Surabaya, liputanmu – Semarak Memperingati Maulid Nabi Muhammad SAW, Remaja Masjid (Remas) Sholahuddin SMP Muhammadiyah 5 (Spemma) Pucang Surabaya gelar Competition of Smart Muslim Generation (Cosmig) 2025 berbagai kegiatan lomba, mulai dengan Adzan, Da’i Muda, Tartil Tahfidz Qur’an. Ada juga lomba Hijaiyah Challenge, Solo Vokal, Story Telling serta Cerdas Cermat.
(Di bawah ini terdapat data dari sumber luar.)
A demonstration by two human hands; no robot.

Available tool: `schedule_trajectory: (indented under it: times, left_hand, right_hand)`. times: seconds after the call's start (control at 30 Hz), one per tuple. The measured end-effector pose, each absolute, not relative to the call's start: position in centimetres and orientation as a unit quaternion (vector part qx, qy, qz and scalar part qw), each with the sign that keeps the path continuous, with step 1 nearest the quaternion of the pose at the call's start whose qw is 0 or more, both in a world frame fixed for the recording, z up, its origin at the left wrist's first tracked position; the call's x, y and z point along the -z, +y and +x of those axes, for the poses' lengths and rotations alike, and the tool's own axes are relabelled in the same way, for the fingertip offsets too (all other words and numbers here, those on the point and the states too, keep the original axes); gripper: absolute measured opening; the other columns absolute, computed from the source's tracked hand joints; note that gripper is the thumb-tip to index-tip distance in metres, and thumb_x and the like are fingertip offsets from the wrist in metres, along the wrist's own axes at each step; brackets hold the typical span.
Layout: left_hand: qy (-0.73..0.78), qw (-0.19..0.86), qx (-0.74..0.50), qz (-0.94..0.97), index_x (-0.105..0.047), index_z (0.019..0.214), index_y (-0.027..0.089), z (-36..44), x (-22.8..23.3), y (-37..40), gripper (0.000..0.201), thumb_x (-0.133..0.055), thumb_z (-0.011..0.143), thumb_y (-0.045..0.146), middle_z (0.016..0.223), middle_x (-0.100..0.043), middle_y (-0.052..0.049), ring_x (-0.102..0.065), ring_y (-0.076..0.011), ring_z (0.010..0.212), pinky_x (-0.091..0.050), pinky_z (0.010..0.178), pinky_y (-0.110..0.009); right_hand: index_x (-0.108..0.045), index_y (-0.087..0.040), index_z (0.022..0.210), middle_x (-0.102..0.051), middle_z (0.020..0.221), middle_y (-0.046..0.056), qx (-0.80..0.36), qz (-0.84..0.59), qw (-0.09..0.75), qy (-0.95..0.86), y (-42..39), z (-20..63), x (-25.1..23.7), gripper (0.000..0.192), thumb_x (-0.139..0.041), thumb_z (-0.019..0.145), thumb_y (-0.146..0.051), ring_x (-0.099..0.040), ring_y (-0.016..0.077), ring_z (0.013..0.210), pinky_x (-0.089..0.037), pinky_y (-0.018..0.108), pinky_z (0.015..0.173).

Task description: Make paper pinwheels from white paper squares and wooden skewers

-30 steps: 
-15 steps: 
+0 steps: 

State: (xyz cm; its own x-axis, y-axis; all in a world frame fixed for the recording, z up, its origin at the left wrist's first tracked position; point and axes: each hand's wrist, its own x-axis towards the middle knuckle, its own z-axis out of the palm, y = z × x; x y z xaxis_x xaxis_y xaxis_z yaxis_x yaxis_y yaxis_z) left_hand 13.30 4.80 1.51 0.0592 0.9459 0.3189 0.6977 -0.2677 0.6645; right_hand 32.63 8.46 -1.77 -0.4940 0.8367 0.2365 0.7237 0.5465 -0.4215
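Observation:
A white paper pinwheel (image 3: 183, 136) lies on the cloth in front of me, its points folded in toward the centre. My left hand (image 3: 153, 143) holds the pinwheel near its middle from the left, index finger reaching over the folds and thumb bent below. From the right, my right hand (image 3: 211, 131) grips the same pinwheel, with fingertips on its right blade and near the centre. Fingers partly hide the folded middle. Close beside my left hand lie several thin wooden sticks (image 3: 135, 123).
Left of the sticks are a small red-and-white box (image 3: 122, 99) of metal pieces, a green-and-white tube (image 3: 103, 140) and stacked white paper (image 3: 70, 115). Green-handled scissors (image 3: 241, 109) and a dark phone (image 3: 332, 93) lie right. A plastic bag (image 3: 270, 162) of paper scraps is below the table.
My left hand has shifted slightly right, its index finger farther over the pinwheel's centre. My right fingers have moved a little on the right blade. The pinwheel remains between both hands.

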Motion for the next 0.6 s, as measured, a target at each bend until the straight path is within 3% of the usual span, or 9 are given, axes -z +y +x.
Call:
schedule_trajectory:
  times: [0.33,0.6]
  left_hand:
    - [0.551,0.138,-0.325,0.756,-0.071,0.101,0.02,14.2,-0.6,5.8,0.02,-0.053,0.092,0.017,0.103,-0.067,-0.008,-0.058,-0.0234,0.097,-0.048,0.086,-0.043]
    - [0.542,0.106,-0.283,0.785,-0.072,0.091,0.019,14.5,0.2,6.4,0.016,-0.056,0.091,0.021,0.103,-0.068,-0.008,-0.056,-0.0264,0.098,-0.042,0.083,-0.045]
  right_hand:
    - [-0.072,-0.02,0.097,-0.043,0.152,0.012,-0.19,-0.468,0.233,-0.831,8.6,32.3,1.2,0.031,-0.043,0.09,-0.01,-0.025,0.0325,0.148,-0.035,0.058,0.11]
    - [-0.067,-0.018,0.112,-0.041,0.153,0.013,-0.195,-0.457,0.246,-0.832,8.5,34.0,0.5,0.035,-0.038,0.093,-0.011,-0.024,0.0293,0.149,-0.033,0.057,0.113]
Selasa (09/09/2025).
Selain lomba, kegiatan ini juga diisi dengan menyalurkan dana Raseda (Rabu Sedekah Dua Ribu), yang digagas siswa dan guru Spemma Pucang Surabaya hingga kini masih terus dijalankan.
Dana Raseda berasal dari uang jajan yang disisihkan khusus seluruh siswa Spemma Pucang Surabaya, kemudian dikumpulkan untuk disalurkan kepada orang-orang yang membutuhkan di sekitar Sekolah.
Para pejuang veteran, pengemudi ojek online (ojol), tukang becak, penjaga masjid baik marbot maupun Takmir Masjid, hingga membantu mencetak Al-Qur’an dan diserahkan ke sejumlah Masjid, serta membantu program penghapusan tato.
Sebulan yang lalu, pada Peringatan Hari Ulang Tahun (HUT) Kemerdekaan Republik Indonesia (RI) Ke 80, juga telah disalurkan kepada para Veteran Surabaya yang hadir ke Spemma Pucang Surabaya dalam program Veteran Mengajar.
Kepala Spemma Pucang Surabaya, Ustadz Misbach Noechruddin, S.Si., MM., dalam kesempatan tersebut menegaskan bahwa dana Raseda disalurkan kepada para siswa difabel dari Sekolah Luar Biasa (SLB) Yayasan Pembinaan Anak Cacat (YPAC) Semolowaru Utara Surabaya.
“Ada perwakilan dari pihak SLB YPAC, kami undang ke Sekolah, karena dana Raseda ini memang murni hasil uang yang dikumpulkan para siswa Spemma, dan mereka juga yang menyerahkan langsung kepada yang berhak di Sekolah.” Ujarnya.
Selanjutnya, ia menjelaskan bahwa distribusi dana Raseda ini bertepatan dengan Puncak Peringatan Hari Besar Islam (HBI) Maulid Nabi Muhammad SAW 1447 Hijriah, dan menyerahkan hadiah kepada para siswa pemenang lomba Competition of Smart Muslim Generation (Cosmig) 2025.
“Ada 8 jenis lomba Cosmig 2025 yang diikuti seluruh siswa Spemma, antara lain tahfizh, tartil, azan, solo vokal, story telling, sirah sahabat, dan cerdas cermat.” Ungkapnya.
Ia lantas menyampaikan bahwa melalui program Raseda ini, semoga bermanfaat dan membantu adik-adik di panti.
“Kami bersyukur kepada Allah SWT, bisa mengimplementasikan ajaran Rasulullah SAW kepada anak-anak, untuk mempraktikkan gemar bersedekah dan gemar melayani.” Tandasnya.
Sementara itu, Kepala Tata Usaha YPAC Surabaya, Bapak Bambang Susilo yang datang mewakili, menyampaikan rasa syukur dan terima kasih atas kepedulian dari seluruh siswa dan guru Spemma.
“Kami di sini juga merasa terharu dan terima kasih banyak karena memang kami melayani anak-anak difabel seperti ini, dengan bermacam-macam suatu kecacatan, sehingga penuh halangan ataupun tantangan yang harus kita hadapi.” Ujarnya.
Ia juga menegaskan bahwa anak-anak kami ini sebenarnya juga tidak mampu semua, jadi ada beberapa yang kurang mampu juga mungkin karena alasan-alasan tertentu, sehingga sering anak-anak diistimewakan.
“Melalui bantuan ini, akan kami manfaatkan untuk kegiatan operasional sebanyak 24 siswa difabel, mulai dari TKLB, SDLB, SMPLB, SMALB, hingga Vokasi.” Tandasnya.
Selain itu, juga akan diberikan kepada sejumlah guru pendamping sebanyak 22 orang, terdiri dari 20 guru reguler, dan 2 guru vokasi.
“Harapan saya bahwa ini bisa berlanjut karena selain untuk sedekah juga, mungkin pahala yang diterima akan lebih baik untuk disalurkan ke anak-anak yang mempunyai kebutuhan khusus atau difabel ini.” Pungkasnya. (Humas/Gus).